As movimentações começaram ainda antes da campanha eleitoral: telefonemas, reuniões, almoços e a definição de um calendário de desgaste. A operação para afastar Rui Rio estava em marcha e só uma vitória ou uma distância muito curta para o PS podia travar o ataque ao líder. Na semana anterior às eleições chegaram informações à própria direção de Rui Rio de que a partir de segunda-feira de manhã, montenegristas e outros críticos — com Relvas à cabeça — iam atacar o líder diariamente na comunicação social para tentar forçar a demissão. Isto até ao anúncio de candidatura de Luís Montenegro, que será feito já esta quarta-feira à noite.

E assim foi. Na manhã de segunda-feira, horas depois do fim do escrutínio, Miguel Relvas pedia na TSF um “nova liderança, novos protagonistas e novas políticas“. E reforçaria as críticas minutos depois no Observador ao classificar o resultado das legislativas como ” claramente negativo” e “uma das maiores derrotas” do PSD. Estava aberto o tiro-ao-Rio. Seguiram-se autarcas como Almeida Henriques (Viseu), Benjamim Pereira (de Esposende, em declarações à Lusa), Emídio Sousa (de Santa Maria da Feira, em declarações Público), Silvério Regalado (de Vagos, em declarações à Renascença) ou Paulo Cunha (de Famalicão, à Agência Lusa).

No dia de reflexão, 5 de outubro, o mesmo Paulo Cunha tinha estado com vários autarcas num almoço em que estava também o antigo secretário-geral de Passos Coelho, José Matos Rosa. O pretexto do almoço foi uma viagem à China que os vários participantes tinham feito em 2016, mas o PSD pós-eleições foi um dos assuntos em cima da mesa. Alguns dos presentes ouvidos pelo Observador saíram do almoço com a informação de que Matos Rosa deveria ser o diretor de campanha de Pinto Luz. Houve autarcas que não se quiseram comprometer uma vez que faltava um dia para as eleições e era preciso “calma com Rui Rio”, mas já todos sabiam que segunda-feira iam começar os ataques públicos e organizados ao presidente do PSD.

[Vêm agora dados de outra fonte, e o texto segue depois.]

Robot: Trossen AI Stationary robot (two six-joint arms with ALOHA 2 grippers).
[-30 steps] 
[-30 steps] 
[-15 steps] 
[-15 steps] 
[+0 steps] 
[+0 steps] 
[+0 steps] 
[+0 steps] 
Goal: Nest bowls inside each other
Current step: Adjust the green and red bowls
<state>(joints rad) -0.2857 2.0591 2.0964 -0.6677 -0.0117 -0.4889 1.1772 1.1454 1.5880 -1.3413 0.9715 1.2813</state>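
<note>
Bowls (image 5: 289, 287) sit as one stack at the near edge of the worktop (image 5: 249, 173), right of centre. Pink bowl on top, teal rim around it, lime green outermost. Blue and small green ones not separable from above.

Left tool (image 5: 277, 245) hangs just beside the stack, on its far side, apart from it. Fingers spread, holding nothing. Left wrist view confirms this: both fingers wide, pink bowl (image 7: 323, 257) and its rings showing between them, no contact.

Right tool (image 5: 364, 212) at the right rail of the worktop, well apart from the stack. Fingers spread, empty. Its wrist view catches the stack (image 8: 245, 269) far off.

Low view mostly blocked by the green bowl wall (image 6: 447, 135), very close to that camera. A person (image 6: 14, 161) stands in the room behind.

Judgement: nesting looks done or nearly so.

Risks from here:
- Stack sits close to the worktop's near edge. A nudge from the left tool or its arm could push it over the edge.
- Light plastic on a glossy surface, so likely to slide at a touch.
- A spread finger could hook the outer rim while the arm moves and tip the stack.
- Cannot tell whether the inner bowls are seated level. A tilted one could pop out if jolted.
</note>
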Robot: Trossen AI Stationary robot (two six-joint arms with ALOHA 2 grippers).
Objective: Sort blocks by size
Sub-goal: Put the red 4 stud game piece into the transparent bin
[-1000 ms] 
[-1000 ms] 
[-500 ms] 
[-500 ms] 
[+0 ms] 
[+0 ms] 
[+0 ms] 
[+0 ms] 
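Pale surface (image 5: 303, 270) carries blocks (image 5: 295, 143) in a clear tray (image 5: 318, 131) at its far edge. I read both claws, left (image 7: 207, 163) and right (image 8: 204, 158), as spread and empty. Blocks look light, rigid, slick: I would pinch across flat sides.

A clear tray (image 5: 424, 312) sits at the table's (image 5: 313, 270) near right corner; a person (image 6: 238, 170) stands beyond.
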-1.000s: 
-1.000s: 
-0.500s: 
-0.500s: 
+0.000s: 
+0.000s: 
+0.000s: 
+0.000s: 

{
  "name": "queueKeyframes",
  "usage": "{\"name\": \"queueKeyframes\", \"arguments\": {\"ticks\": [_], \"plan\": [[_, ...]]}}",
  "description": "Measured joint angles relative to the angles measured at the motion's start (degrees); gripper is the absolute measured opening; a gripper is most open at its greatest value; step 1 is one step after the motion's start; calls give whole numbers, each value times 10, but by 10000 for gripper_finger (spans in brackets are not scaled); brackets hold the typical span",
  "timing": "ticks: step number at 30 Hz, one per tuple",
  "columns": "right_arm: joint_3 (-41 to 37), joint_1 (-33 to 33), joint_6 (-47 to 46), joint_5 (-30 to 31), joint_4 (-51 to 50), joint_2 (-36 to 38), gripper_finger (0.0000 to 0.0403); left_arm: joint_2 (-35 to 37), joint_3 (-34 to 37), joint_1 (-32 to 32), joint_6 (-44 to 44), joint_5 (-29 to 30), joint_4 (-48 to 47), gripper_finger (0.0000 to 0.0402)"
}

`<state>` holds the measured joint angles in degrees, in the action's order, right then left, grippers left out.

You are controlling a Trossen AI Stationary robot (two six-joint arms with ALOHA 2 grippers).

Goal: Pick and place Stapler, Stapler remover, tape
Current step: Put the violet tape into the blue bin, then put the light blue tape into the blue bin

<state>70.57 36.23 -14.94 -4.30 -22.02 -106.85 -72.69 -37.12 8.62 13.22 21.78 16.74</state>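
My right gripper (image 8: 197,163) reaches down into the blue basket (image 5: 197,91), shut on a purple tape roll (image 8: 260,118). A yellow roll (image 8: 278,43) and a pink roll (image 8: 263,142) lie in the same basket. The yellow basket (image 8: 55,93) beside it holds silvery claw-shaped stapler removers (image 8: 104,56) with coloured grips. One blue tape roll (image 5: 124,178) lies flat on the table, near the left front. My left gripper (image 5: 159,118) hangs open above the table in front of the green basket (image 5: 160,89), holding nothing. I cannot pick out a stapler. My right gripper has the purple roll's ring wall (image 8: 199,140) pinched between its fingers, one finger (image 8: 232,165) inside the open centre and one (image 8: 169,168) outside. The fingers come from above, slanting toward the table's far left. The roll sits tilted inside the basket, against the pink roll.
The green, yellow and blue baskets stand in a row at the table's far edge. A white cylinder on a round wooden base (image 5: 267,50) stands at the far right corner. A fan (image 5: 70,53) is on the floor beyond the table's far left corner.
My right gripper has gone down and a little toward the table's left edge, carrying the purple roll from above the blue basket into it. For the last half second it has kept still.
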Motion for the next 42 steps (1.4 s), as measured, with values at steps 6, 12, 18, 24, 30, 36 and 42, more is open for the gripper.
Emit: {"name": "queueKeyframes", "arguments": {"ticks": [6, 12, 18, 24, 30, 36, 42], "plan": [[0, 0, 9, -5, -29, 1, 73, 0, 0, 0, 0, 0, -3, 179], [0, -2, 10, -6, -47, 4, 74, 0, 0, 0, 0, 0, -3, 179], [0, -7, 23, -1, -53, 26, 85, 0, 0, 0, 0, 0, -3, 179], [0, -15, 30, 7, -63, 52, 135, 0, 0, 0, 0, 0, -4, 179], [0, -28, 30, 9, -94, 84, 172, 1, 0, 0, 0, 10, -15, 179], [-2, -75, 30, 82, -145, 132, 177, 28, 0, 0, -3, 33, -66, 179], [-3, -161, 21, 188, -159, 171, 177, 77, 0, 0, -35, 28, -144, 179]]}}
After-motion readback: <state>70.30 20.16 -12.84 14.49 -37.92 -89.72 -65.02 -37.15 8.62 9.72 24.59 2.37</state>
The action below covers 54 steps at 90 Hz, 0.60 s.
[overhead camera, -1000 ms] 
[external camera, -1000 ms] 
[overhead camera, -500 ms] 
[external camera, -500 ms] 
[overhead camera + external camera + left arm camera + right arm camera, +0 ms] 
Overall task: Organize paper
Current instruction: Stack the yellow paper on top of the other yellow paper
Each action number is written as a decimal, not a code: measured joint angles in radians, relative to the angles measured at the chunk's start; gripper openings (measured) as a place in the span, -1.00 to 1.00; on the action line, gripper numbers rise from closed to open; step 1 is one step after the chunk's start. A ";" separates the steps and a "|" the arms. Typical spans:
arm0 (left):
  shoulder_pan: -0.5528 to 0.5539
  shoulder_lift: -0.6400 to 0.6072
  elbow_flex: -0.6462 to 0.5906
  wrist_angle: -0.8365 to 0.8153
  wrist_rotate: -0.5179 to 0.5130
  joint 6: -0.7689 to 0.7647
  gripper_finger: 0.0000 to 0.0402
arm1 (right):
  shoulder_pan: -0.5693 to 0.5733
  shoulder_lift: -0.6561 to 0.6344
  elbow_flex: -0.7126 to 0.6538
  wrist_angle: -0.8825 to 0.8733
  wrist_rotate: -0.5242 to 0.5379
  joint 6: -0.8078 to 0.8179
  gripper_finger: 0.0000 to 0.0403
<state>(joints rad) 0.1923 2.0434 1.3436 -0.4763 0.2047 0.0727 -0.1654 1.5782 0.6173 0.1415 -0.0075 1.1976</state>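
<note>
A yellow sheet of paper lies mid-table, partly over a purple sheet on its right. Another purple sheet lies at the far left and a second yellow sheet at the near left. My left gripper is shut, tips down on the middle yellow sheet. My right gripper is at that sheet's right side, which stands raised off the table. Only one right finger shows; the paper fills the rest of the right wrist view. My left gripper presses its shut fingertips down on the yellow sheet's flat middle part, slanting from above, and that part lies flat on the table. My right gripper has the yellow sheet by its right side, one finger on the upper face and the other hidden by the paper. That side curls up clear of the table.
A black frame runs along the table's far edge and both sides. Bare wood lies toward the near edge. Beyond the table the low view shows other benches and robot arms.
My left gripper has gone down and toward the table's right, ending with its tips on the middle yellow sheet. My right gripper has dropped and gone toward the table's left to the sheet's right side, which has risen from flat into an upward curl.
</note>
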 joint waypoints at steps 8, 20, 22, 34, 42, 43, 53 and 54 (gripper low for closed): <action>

O segundo round do grupo dos cinco que agora são sete

Quase todos os elementos do “grupo dos cinco” — o grupo dos líderes distritais que em janeiro tentaram o “impeachment” de Rui Rio —  estavam alinhados na segunda-feira nas críticas a Rui Rio. O líder da distrital de Viseu, Pedro Alves, à Rádio Observador, destacou que esta é “uma derrota para o partido” e um “quebrar um ciclo de vitórias que tínhamos vindo a ter em 2011 e 2015 e refletem a incapacidade que o PSD teve de derrotar António Costa.” Além disso, lembrava que Ferreira Leite e Santana Lopes “acabaram por sair e reconhecer que era derrota pesada para o PSD”.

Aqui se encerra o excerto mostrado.